Task item => For this exercise, restate word for word only the lines from the first line of the data to the line containing "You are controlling".

Data =>
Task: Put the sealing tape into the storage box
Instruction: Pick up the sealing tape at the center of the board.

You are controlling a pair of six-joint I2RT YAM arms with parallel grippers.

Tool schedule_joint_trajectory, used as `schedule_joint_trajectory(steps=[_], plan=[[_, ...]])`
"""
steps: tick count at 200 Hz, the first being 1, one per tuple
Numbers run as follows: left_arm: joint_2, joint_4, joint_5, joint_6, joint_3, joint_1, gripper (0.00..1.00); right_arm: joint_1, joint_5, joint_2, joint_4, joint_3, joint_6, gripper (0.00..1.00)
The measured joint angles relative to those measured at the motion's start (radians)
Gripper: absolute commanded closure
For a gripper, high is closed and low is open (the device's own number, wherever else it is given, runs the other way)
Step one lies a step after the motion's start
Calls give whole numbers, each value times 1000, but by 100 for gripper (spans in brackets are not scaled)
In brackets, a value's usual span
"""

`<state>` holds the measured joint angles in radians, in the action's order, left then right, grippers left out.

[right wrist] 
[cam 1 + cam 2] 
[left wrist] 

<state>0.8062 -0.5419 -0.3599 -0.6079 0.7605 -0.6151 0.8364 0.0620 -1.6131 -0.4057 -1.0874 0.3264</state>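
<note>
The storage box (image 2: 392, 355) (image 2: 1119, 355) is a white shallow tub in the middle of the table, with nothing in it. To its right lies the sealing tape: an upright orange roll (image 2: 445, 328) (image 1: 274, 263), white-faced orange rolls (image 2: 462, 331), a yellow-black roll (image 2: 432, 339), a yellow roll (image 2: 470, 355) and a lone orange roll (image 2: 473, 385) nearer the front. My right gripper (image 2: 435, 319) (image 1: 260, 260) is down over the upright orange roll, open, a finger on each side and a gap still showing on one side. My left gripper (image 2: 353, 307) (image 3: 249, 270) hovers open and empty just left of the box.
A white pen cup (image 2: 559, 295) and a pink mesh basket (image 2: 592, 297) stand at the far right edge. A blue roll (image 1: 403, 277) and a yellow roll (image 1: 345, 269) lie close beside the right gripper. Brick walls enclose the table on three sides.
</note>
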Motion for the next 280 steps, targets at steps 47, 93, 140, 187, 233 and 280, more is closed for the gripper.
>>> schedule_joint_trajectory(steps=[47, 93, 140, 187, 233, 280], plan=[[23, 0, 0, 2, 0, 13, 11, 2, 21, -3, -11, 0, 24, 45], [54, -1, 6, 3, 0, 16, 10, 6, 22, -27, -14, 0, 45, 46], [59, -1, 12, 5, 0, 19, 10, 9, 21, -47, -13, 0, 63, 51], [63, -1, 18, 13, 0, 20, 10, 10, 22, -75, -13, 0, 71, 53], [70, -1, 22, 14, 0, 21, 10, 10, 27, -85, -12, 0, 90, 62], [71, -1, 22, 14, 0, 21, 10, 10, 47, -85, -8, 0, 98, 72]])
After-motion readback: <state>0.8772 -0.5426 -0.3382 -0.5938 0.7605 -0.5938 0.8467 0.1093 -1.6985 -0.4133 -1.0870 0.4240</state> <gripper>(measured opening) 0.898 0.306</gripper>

Completed task =>
Task: Put the sealing tape into the storage box
Instruction: Pick up the sealing tape at the center of the board.

You are controlling a pair of six-joint I2RT YAM arms with parallel grippers.

The exercise closes with this answer.